We follow Kelly et al. (2021) and compute a novel measure of patent importance based on a modified version of TFIDF, from which we are able to identify patents that are of utmost importance. In addition, we perform four data models: PCA, LDA, word2vec, and sentiment analysis.

# Source data

We collect data from three sources. 

First, we download from USPTO official website the Artificial Intelligence Patent Dataset (AIPD) in the formate of DTA https://www.uspto.gov/ip-policy/economic-research/research-datasets/artificial-intelligence-patent-dataset. This dataset includes all patents issued between 1976 and 2020 that are associated with one or more of several AI technology components (including machine learning, natural language processing, computer vision, speech, knowledge processing, AI hardware, evolutionary computation, and planning and control), and we further narrow down to the patents that are labelled 'machine learning'. We keep an observation if it belongs to 'machine learning' and was published between 1997 and 2003. The final dataset contains 9,399 observations, for each observation, we observe the patent id, publication date, and AI technology category.
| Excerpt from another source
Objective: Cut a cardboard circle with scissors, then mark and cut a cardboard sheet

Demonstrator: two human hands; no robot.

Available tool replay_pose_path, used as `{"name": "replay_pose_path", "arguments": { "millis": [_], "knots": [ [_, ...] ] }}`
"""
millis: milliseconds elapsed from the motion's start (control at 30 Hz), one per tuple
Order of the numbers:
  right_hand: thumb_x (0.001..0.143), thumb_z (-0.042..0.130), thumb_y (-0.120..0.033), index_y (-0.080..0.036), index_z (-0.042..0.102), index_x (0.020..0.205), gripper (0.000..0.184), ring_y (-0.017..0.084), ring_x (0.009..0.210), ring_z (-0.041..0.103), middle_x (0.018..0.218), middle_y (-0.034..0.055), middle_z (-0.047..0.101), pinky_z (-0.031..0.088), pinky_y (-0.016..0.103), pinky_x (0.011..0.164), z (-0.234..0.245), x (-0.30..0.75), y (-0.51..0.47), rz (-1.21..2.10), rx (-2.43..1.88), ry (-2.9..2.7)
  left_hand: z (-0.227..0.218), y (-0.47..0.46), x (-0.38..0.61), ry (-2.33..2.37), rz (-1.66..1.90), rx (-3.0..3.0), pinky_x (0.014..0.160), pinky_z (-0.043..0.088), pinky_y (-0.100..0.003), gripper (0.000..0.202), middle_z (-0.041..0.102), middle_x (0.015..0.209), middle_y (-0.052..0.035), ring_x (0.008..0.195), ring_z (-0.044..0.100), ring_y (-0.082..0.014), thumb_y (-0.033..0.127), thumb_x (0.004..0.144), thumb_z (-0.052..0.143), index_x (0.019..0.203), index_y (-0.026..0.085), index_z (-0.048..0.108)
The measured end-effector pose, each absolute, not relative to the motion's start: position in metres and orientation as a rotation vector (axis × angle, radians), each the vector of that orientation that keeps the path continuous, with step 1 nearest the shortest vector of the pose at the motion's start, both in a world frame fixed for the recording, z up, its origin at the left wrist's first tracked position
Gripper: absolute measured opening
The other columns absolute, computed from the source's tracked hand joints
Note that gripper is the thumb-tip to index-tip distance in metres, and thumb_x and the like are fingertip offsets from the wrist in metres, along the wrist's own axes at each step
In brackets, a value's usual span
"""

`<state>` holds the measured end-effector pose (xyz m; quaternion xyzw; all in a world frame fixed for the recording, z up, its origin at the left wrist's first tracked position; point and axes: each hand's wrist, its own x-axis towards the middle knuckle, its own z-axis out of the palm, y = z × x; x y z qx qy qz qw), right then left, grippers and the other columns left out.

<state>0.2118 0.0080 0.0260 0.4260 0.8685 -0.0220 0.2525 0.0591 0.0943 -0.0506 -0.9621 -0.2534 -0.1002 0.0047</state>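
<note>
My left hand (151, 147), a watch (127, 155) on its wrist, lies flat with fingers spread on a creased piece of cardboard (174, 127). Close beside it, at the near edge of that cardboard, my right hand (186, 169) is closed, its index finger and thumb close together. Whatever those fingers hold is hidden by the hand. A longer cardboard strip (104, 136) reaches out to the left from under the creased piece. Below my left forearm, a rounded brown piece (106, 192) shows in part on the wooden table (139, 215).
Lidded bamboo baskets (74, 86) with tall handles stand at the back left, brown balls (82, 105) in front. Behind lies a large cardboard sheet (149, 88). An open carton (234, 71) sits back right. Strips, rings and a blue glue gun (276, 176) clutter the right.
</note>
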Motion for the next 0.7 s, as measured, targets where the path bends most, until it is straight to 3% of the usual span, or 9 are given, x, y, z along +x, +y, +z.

This dataset helps us identify all patents on machine learning.

Second, we download patent description data from 1997 to 2003 from PatentsView in the format of TSV. It is a web-based platform created and maintained by the United States Patent and Trademark Office (USPTO) that provides data on U.S. patents and patent applications https://patentsview.org/download/draw_desc_text. The dataset has over 1 million observations, each observation includes a patent id and its text description. The mean of text length is 3886. 

Finally, we download CPC classification data from PatentsView in the format of TSV https://patentsview.org/download/data-download-tables. This dataset provides information on the current CPC classifications of all granted U.S. patents. It consists of 48,473,812 observations, each observation is a patent and its CPC classification. 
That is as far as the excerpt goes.